**Instructions to follow**
Output only the lines below that start at the line containing "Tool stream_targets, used" and end at the line containing "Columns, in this", with both ends kept.

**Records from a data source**

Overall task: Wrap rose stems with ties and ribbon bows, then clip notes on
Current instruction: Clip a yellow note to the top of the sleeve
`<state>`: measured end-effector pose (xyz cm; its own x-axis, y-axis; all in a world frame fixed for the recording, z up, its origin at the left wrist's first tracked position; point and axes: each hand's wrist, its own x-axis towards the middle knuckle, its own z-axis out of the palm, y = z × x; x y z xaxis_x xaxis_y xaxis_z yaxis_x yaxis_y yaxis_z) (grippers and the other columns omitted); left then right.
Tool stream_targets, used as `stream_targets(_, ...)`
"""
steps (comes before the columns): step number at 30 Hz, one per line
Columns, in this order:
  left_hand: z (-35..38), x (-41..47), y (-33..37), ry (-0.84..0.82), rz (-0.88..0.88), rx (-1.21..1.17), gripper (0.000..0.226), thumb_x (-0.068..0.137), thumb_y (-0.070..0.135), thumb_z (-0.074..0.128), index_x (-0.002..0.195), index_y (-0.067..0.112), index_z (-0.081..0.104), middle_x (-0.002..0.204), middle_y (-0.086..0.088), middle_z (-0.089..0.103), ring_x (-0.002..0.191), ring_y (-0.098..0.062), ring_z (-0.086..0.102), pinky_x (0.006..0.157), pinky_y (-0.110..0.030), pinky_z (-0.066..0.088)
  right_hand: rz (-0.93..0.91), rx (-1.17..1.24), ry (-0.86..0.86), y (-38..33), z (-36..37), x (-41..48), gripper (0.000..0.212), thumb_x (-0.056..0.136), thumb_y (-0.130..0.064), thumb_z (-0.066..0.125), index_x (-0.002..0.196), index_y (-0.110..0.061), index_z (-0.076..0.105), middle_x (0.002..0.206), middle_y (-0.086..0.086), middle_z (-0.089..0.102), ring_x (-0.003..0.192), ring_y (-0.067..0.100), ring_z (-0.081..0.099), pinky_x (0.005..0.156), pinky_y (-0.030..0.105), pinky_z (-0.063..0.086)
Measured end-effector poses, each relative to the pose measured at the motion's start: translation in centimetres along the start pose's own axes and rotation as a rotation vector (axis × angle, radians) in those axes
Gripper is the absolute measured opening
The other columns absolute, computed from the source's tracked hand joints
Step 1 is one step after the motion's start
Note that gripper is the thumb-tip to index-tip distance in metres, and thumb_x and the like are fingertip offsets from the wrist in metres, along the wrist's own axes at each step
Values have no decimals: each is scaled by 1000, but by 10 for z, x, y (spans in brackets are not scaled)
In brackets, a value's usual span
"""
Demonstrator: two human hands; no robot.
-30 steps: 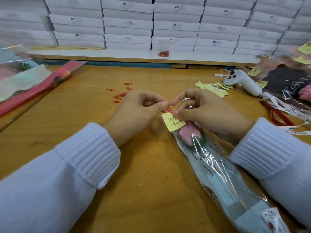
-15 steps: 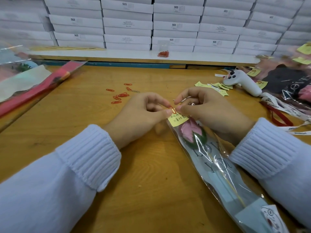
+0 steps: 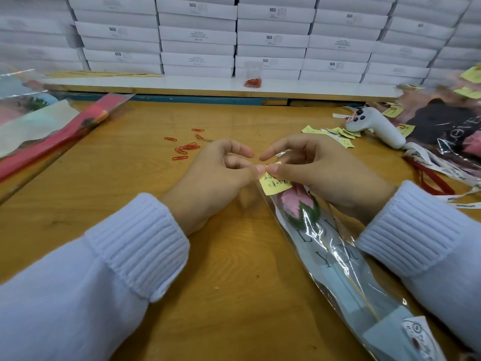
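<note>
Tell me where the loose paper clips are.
In the head view, the loose red paper clips lie scattered on the wooden table, just beyond and left of the left hand.

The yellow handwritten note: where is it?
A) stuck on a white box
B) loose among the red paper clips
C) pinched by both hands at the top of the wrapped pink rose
C: the left hand and right hand both pinch the yellow note at the top of the wrapped pink rose.

Even bright light; blurred, warped edges
</note>
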<state>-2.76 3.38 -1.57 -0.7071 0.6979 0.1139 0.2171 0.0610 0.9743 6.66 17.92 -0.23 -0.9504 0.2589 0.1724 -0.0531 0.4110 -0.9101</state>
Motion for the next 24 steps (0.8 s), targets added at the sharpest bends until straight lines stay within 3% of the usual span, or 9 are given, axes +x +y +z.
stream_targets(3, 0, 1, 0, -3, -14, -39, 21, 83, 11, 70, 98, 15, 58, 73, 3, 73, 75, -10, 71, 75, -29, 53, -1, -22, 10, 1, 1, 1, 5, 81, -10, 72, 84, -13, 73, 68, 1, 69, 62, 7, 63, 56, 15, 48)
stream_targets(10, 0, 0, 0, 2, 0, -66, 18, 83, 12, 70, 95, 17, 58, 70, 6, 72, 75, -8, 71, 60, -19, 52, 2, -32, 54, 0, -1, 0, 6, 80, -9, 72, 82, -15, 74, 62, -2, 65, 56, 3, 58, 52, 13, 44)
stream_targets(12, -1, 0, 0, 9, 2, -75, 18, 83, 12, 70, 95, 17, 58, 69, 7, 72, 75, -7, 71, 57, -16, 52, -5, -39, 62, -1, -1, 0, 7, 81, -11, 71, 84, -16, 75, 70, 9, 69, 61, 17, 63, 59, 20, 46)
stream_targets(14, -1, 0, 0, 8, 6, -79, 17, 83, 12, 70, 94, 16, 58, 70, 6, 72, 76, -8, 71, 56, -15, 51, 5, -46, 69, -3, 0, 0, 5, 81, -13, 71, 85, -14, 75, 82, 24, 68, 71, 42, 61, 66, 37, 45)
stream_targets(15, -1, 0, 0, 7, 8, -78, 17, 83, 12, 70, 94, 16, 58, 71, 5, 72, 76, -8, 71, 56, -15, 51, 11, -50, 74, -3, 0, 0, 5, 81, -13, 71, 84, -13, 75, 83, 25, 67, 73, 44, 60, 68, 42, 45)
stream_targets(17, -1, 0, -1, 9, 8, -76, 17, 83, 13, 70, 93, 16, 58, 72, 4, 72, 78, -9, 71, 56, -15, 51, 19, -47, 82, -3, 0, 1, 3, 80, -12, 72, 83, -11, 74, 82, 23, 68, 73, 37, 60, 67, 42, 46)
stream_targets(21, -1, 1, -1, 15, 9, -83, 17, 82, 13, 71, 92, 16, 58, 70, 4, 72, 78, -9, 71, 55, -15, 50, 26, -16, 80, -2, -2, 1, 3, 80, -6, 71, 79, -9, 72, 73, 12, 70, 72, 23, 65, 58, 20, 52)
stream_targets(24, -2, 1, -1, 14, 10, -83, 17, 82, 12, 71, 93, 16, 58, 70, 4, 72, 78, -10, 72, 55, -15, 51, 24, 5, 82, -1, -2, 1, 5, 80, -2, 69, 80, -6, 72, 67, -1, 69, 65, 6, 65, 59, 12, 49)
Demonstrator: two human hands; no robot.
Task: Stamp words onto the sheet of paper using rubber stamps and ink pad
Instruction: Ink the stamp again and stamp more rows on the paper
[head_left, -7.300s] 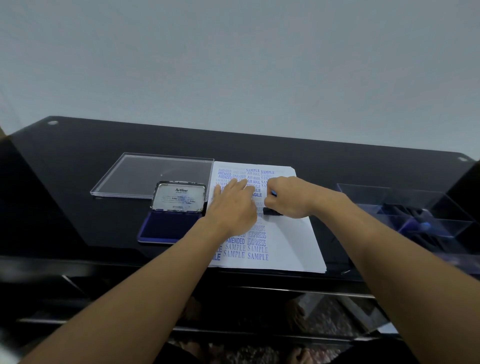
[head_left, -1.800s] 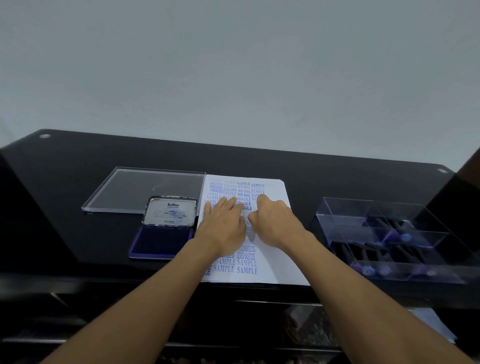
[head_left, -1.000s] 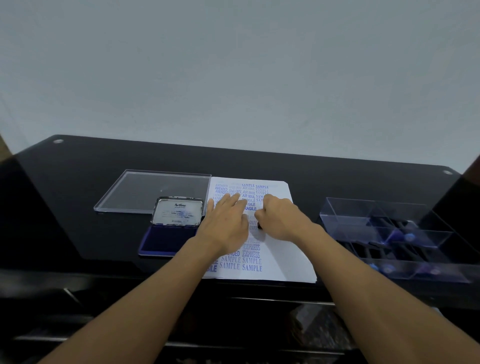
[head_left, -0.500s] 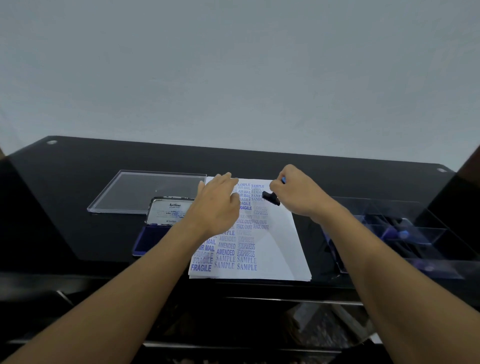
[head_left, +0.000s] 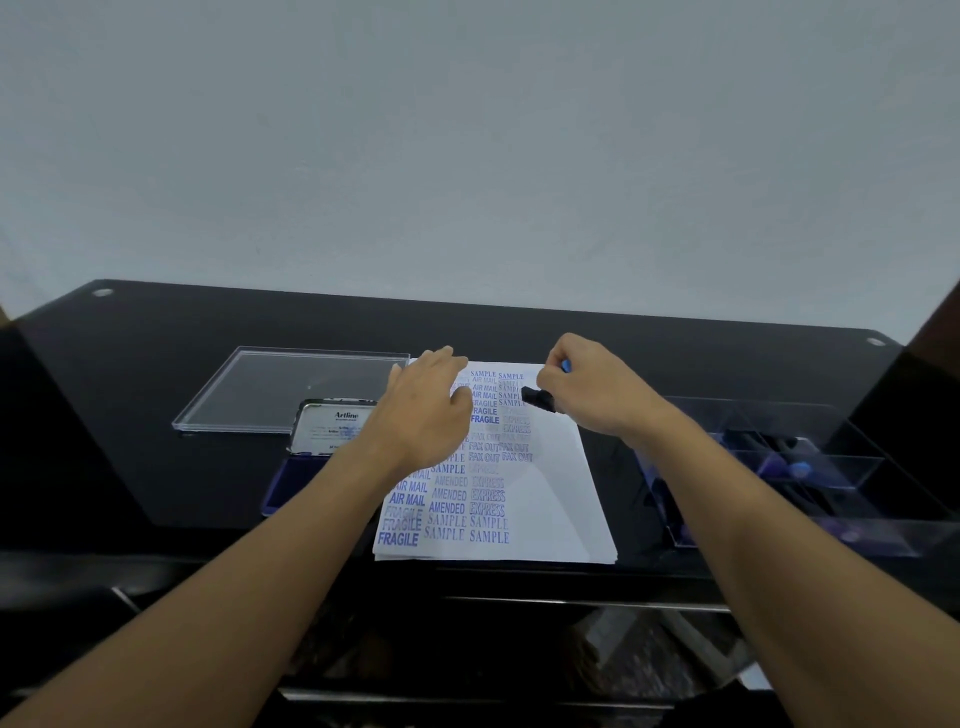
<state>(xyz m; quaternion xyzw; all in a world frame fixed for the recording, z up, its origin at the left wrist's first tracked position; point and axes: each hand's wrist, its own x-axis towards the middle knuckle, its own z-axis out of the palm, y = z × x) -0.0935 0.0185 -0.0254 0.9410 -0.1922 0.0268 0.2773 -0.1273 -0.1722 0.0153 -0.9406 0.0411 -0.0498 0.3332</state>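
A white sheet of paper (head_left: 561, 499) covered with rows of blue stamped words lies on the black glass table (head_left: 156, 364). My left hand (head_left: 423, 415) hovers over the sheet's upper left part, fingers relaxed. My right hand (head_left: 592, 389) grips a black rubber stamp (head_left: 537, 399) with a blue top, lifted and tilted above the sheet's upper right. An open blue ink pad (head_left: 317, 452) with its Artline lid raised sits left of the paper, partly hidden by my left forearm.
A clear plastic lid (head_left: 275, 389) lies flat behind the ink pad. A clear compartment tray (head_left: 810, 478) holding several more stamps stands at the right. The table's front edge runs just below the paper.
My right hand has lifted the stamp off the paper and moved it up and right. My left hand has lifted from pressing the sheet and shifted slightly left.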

**Result below**
Tool stream_targets, used as `stream_targets(_, ...)`
"""
steps (comes before the columns): step number at 30 Hz, one per line
Columns, in this order:

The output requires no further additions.